▸ Work required
Using the records below, write out again exactly the lines that begin at the line containing "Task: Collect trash" and end at the line containing "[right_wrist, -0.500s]", and no other lines.

*** Opening Extracted records ***

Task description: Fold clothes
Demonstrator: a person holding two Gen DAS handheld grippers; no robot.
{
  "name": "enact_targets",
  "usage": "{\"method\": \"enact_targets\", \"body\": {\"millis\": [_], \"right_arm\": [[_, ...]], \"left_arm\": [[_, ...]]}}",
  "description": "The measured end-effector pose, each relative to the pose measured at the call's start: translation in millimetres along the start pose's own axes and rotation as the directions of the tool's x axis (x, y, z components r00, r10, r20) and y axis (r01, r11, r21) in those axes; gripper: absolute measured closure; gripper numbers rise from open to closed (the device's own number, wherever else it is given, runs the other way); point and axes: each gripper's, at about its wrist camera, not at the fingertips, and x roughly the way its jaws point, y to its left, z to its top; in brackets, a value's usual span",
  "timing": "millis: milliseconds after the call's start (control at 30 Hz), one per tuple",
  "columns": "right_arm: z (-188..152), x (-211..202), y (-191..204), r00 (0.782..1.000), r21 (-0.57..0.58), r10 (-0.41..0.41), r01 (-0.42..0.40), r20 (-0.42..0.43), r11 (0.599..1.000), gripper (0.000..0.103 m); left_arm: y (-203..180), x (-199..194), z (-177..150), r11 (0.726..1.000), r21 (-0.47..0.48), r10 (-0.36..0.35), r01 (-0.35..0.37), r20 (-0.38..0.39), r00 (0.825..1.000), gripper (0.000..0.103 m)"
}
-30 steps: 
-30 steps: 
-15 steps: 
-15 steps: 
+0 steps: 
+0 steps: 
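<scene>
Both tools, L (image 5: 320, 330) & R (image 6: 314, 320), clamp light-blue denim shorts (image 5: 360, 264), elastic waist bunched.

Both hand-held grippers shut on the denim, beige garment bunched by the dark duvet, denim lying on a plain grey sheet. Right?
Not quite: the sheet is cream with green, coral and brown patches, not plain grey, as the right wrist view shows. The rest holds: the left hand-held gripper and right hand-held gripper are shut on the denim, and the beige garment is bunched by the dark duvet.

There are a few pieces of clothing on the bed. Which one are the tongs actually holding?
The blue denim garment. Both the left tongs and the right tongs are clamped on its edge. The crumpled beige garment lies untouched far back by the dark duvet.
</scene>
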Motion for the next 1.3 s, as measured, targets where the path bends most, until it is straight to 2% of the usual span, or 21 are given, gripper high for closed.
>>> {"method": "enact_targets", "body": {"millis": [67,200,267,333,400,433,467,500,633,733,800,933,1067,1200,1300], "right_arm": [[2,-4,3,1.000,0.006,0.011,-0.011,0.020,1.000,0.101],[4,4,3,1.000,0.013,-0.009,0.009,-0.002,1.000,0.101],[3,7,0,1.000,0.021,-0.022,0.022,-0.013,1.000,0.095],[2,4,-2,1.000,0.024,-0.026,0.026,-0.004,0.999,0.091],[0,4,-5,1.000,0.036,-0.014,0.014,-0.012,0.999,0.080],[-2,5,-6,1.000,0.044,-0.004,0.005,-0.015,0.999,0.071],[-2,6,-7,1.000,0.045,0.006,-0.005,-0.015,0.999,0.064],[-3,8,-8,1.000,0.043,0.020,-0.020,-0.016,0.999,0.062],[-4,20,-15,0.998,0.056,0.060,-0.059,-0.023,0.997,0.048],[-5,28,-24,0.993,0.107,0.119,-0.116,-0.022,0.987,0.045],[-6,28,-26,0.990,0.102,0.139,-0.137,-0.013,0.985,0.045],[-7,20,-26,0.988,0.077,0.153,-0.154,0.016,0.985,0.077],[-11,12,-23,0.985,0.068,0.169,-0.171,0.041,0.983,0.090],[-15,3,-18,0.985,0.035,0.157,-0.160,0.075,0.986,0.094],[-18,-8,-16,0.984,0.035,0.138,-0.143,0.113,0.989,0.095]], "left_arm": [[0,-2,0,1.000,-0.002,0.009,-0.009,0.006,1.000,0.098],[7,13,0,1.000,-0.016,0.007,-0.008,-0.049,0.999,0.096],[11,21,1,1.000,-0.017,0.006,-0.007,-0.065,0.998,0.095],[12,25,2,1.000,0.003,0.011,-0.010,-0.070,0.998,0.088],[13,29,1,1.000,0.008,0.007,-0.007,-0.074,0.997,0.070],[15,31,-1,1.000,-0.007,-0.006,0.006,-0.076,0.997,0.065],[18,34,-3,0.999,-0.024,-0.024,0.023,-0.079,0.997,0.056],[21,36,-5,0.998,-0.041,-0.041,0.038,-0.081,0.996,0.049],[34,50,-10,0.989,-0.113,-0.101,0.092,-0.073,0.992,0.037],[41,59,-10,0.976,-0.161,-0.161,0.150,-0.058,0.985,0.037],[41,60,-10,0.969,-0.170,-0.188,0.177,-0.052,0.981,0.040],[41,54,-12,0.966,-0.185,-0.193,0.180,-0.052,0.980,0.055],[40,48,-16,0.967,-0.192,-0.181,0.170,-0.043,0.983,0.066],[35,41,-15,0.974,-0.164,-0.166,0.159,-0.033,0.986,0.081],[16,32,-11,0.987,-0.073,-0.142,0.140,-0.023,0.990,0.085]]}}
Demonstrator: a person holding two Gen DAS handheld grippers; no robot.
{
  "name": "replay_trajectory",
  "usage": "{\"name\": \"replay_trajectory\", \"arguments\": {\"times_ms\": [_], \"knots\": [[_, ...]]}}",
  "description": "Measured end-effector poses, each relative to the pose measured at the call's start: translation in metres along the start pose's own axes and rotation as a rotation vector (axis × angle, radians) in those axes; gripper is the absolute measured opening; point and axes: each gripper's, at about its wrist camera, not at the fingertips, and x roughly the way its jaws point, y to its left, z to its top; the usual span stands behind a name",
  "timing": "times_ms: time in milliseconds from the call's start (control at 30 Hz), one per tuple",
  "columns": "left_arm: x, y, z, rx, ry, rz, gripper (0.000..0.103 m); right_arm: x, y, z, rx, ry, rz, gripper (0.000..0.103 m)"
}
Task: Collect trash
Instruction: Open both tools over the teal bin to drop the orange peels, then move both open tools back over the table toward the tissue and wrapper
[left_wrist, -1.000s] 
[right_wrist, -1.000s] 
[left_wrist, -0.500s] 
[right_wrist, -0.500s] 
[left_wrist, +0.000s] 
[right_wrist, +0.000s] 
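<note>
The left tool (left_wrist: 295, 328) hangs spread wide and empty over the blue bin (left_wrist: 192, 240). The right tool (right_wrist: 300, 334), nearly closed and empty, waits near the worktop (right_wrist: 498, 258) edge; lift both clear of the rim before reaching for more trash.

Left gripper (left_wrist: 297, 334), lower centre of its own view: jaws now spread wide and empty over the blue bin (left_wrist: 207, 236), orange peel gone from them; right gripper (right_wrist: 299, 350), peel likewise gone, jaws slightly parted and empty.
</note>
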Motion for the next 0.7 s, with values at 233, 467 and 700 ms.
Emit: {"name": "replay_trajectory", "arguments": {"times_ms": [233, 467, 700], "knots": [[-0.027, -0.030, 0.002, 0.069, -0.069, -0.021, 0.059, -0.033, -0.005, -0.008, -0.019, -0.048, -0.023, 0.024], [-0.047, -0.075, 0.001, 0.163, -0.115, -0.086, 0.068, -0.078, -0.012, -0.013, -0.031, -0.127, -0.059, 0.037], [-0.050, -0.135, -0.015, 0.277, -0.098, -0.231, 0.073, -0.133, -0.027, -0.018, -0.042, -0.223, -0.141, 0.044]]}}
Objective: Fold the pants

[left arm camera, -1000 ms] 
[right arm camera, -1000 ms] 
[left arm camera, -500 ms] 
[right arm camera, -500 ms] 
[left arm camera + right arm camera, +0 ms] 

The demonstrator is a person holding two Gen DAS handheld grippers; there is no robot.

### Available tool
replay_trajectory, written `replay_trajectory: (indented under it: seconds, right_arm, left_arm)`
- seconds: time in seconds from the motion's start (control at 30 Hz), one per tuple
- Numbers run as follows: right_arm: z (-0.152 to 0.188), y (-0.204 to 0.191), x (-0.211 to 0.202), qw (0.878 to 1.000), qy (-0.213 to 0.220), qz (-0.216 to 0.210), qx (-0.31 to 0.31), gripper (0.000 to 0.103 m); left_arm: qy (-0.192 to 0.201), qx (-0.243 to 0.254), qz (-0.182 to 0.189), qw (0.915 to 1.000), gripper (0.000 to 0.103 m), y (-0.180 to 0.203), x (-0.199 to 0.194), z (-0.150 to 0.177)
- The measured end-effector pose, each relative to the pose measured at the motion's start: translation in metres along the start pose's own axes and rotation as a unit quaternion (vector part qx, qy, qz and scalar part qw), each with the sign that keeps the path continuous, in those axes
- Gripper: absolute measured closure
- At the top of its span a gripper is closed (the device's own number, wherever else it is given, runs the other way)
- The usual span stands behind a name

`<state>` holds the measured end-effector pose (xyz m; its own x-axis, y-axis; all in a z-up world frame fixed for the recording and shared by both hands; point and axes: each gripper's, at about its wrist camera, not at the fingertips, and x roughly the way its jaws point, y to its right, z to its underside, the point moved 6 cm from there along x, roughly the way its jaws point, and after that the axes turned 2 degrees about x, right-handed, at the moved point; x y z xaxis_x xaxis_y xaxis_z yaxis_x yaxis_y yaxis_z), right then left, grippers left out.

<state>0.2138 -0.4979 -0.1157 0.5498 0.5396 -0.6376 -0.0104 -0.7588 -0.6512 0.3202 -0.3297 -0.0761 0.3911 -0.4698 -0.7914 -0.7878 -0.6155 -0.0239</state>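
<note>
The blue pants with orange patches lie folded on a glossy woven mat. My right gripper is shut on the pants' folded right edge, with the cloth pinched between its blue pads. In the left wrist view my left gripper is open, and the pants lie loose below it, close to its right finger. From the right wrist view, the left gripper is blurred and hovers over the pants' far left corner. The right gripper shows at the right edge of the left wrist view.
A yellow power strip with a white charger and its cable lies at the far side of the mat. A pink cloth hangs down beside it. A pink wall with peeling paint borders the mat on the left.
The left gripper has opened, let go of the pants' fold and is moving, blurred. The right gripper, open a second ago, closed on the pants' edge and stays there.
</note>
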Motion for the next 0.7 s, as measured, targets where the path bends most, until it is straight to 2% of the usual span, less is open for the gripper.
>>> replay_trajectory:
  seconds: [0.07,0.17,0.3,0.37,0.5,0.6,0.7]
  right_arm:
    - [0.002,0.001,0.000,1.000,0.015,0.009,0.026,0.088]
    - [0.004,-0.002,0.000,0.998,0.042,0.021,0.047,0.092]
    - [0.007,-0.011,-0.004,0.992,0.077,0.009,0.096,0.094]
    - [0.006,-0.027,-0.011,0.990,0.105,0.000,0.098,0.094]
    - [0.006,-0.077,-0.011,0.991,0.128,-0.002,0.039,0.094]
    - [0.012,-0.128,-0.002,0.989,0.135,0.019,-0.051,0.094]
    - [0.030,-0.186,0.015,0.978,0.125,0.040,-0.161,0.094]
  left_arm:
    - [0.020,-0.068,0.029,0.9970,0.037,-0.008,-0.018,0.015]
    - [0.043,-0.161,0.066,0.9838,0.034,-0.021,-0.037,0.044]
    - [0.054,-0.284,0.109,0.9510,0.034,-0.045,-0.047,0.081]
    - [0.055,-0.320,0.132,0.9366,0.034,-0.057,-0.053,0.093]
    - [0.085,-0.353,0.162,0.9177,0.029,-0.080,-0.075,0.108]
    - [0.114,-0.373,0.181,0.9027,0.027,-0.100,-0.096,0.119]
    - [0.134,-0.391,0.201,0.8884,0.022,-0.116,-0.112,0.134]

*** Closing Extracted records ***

▸ Result
Task: Collect trash
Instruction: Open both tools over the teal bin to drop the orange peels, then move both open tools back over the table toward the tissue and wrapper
[left_wrist, -1.000s] 
[right_wrist, -1.000s] 
[left_wrist, -0.500s] 
[right_wrist, -0.500s] 

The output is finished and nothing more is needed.